BIR Ferrous Division:

3rd Edition of “World Steel Recycling in Figures”

The BIR Ferrous Division today announces during its meeting in Rome the publication of the 3rd edition of “World Steel Recycling in Figures”.

This important compilation of statistics on the global ferrous scrap markets has enjoyed tremendous success since it appeared for the first time in 2010.

Divisional President Christian Rubach says the Ferrous Division is aware of the importance of reliable figures and will strive to continue publishing these statistics on a yearly and also a quarterly basis.

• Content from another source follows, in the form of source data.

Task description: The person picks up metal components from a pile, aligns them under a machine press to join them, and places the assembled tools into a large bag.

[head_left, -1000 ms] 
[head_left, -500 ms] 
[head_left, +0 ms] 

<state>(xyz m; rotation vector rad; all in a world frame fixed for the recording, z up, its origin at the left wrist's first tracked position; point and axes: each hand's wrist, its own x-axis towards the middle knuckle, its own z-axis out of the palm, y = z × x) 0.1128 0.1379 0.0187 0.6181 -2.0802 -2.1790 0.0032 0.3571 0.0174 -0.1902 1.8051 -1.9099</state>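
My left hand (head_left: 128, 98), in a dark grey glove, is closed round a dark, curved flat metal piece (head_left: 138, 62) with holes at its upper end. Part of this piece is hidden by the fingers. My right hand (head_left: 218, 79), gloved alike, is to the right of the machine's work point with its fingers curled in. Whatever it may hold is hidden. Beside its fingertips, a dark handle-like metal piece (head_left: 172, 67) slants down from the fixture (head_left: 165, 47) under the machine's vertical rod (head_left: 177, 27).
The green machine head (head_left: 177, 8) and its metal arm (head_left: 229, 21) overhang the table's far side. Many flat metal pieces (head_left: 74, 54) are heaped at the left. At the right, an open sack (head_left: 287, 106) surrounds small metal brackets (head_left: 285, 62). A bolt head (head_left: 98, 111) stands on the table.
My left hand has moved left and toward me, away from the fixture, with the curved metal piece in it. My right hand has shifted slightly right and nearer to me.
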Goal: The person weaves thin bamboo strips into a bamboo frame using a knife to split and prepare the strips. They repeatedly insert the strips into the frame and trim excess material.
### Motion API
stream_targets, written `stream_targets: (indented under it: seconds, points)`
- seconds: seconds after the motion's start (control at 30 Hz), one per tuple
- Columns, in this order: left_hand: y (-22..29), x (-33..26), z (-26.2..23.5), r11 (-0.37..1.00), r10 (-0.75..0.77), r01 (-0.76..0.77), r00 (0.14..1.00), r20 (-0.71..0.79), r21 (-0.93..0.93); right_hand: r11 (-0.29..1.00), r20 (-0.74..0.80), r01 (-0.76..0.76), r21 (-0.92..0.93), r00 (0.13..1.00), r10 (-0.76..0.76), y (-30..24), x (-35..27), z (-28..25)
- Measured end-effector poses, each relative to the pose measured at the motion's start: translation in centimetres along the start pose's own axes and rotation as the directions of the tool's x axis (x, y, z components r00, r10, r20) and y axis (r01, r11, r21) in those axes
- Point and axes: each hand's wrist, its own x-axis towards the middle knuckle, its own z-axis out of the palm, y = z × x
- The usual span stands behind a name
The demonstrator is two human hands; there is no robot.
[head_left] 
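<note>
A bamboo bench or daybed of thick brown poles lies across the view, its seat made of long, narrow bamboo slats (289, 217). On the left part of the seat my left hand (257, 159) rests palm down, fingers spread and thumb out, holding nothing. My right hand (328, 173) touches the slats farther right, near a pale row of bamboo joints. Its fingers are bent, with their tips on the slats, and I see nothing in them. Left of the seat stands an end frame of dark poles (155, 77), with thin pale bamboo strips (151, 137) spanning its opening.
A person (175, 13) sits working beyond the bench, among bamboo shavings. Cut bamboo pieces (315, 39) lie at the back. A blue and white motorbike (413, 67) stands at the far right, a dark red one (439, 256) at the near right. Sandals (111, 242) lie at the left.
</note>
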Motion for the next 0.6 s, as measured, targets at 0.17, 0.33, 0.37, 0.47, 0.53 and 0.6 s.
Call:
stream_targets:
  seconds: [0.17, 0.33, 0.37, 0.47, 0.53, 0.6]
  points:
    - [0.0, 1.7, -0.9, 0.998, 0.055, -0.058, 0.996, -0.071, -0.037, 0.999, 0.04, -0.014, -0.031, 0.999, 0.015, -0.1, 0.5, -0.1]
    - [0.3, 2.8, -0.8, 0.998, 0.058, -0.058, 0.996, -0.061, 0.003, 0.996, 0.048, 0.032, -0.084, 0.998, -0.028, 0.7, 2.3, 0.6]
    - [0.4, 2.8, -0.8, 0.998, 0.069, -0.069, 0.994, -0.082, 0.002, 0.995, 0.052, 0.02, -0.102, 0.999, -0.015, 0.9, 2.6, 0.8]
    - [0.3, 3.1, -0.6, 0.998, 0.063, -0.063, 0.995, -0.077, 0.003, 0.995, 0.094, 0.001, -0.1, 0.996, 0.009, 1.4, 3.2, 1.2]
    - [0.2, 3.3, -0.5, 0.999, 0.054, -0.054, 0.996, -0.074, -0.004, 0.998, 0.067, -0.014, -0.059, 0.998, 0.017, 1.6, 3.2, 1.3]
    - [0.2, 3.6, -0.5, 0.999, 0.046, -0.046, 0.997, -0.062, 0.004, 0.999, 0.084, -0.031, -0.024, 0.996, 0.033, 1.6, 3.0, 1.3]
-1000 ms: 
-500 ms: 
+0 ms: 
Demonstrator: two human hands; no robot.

Rolf Willeke, Statistics Advisor of the BIR Ferrous Division, summarises below the main news and findings contained in this report, which covers the five-year period between 2007 and 2011: 

  • The new report contains a total of 31 graphs and tables, five more than its predecessor.
  • Global steel scrap use as a raw material for steelmaking increased to around 570m tonnes in 2011 - a new record. At the same time, steel scrap purchases by steelworks worldwide increased to an all-time high of 370m tonnes.
  • Global annual scrap use in iron and steel foundries has amounted to between 56m and 76m tonnes in recent years.
  • The information in the report has been extended to include figures for scrap consumption and external/internal scrap exports of the EU-27 countries.
  • In 2011, global trade in steel scrap was particularly influenced by the USA as the world’s leading exporter and by Turkey as its top importer.
  • The increase in Turkey’s overseas purchases to 21.5m tonnes in 2011 enabled the country to reinforce its position as the world’s leading importer.
  • America’s steel scrap exports jumped to 24.4m tonnes in 2011. With this huge leap, the USA maintained its position as the world’s leading exporter of steel scrap.
  • For the two biggest exporters, the USA and the EU-27, special charts have been developed to show the main flows of steel scrap.
  • Finally, market developments in 2011 highlight the important role of high-quality recycled scrap to the raw materials supply of the iron and steel industry worldwide and underline the need for a free raw materials market.